Human and dog cancers similar in type, but more easily mapped in dogs
Dogs and humans suffer from many of the same cancers, including lymphoma, breast cancer, melanoma, bone cancer, and hemangiosarcoma. Some cancers are common in both species, including breast cancers and lymphoma, whereas others such as osteosarcoma and angiosarcoma/hemangiosarcoma are common in dogs but relatively rare in humans. The rarity of these cancers in humans can make them hard to study. Purebred dog breeds are an attractive model for these rare cancers because the breed structure contributes not only to an enrichment for specific cancers in certain breeds, but also to making the gene mapping process more efficient. While in humans thousands or tens of thousands of samples are needed for genome-wide association mapping, in dogs complex diseases such as cancers can be mapped with only a few hundred patients and controls.

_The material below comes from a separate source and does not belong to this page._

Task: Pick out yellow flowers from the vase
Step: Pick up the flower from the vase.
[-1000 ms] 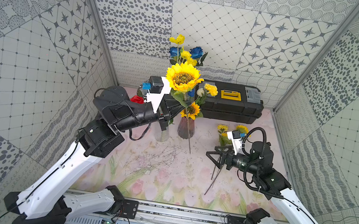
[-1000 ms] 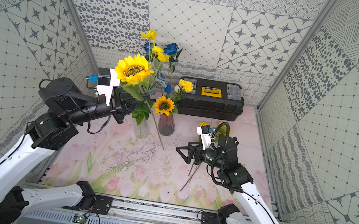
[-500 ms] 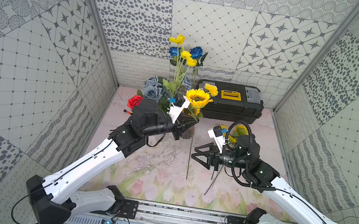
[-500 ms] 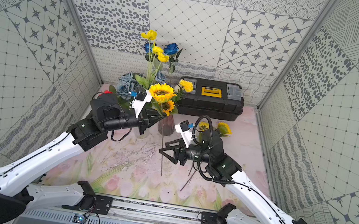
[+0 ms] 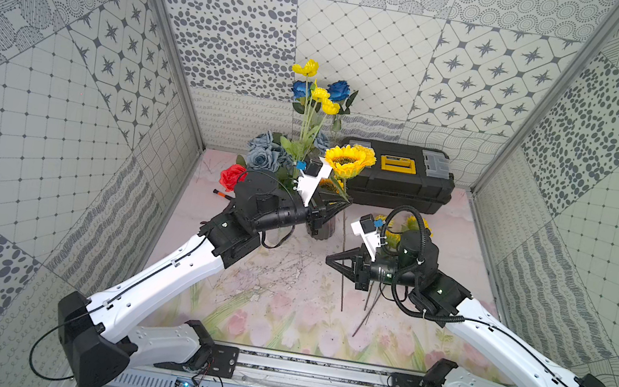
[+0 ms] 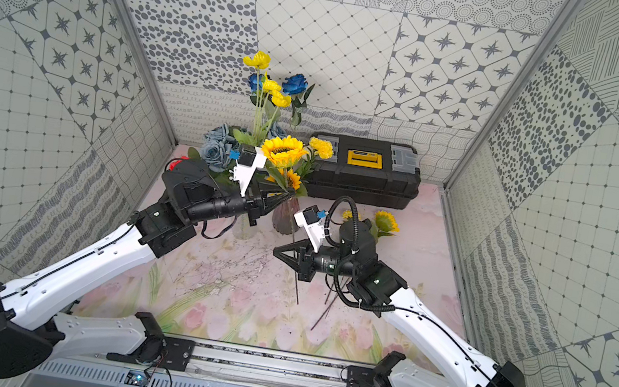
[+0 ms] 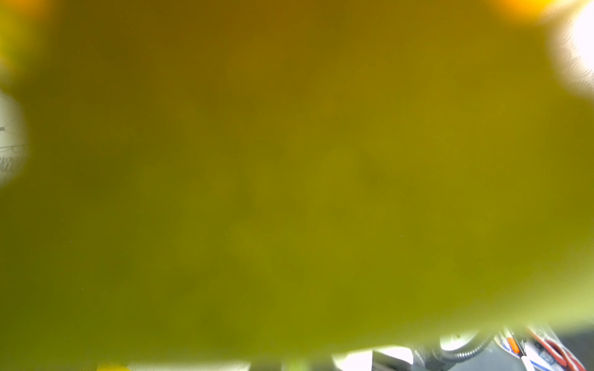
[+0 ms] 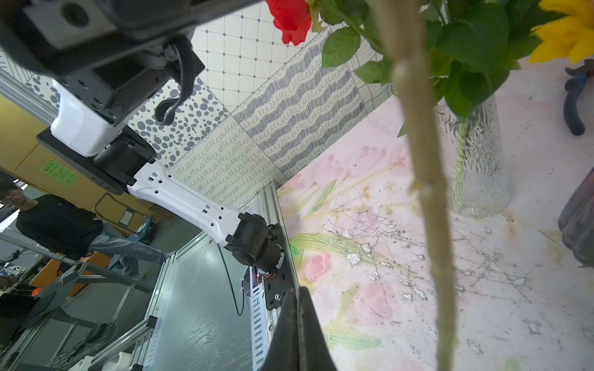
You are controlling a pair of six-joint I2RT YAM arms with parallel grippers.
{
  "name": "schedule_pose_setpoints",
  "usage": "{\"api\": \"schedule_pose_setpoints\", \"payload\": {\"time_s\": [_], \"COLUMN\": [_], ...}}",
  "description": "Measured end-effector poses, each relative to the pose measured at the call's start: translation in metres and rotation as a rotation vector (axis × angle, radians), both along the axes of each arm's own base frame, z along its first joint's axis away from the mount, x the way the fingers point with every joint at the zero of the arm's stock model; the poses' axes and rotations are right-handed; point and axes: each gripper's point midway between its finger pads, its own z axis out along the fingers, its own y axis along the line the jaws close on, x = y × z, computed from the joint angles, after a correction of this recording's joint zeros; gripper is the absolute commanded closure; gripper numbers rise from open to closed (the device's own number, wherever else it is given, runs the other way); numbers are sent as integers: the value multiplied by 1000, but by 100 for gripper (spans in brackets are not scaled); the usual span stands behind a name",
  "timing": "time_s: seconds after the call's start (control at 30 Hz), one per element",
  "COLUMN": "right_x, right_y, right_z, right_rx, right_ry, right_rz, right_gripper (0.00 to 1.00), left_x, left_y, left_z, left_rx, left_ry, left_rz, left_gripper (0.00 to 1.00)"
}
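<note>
1. Your left gripper (image 5: 343, 205) was pressed together on the stem (image 5: 345, 229) of the large sunflower (image 5: 346, 160), just beside the dark vase (image 5: 321, 228). The bloom sat above the gripper and the stem hung down toward the tabletop (image 5: 285, 283).
2. Your right gripper (image 8: 299, 308) was pressed together with nothing between its jaws; the stem ran past beside it.
3. The left wrist view gave only a yellow-green blur.
4. The yellow spray (image 5: 310, 70) stood tallest at the back, beside the blue roses (image 5: 341, 90). The yellow pompom (image 6: 321, 148) and the small sunflower (image 6: 291, 178) sat above the dark vase.
5. The loose sunflowers (image 6: 387, 220) lay on the tabletop behind your right arm, near the toolbox (image 5: 399, 175).
</note>
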Motion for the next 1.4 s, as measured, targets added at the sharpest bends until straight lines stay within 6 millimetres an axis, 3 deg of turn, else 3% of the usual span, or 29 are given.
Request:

Lymphoma and hemangiosarcoma both coupled to reduced T-cell activation
Our study mapped lymphoma and hemangiosarcoma in purebred golden retrievers. Surprisingly, both diseases mapped to two loci on chromosome 5, together accounting for ~20% of the risk for these diseases in golden retrievers. The loci contained several genes, but no mutations changing the protein sequence were found to correlate with the genetic variants associated with the cancer risk. Instead, expression analysis of B-cell lymphomas showed that the two loci affected the expression of multiple genes. One identified risk locus down-regulates several nearby genes including TRPC6, a Ca2+-channel involved in T-cell activation. The second risk locus overlaps the vesicle transport and release gene STX8, but changes the expression of >100 genes spread across the genome. Many of these genes are involved in activating immune cells, particularly T-cells. Thus, the disease mechanism for B-cell lymphoma and hemangiosarcoma appears to act through a dysregulation of the T-cell mediated immune response to the tumor.
Implications of findings
The findings from this study have potential benefits for both human and canine cancer patients. While further work is necessary to identify additional risk factors contributing to the risk for lymphoma and hemangiosarcoma in golden retrievers and other breeds, there is an opportunity to use the current findings to help cancer patients. Since dogs are patients receiving clinical care just like humans, there is a need for both genetic tests that allow the assessment of disease predisposition and diagnosis, as well as the potential for more personalized treatment options based on genetic risk factors. We are therefore examining how these canine inherited risk factors affect the clinical picture, tumor mutations and treatment outcomes for our canine patients, with the hope of developing better disease regimens. Importantly, these cancers have sufficient similarity to their respective human cancers that the same genes and pathways identified in the dog are likely to play a role also in the human cancer. Therefore, clinical trials in dogs showing correlations between genetic risk factors and treatment outcomes could also inform human cancer treatment.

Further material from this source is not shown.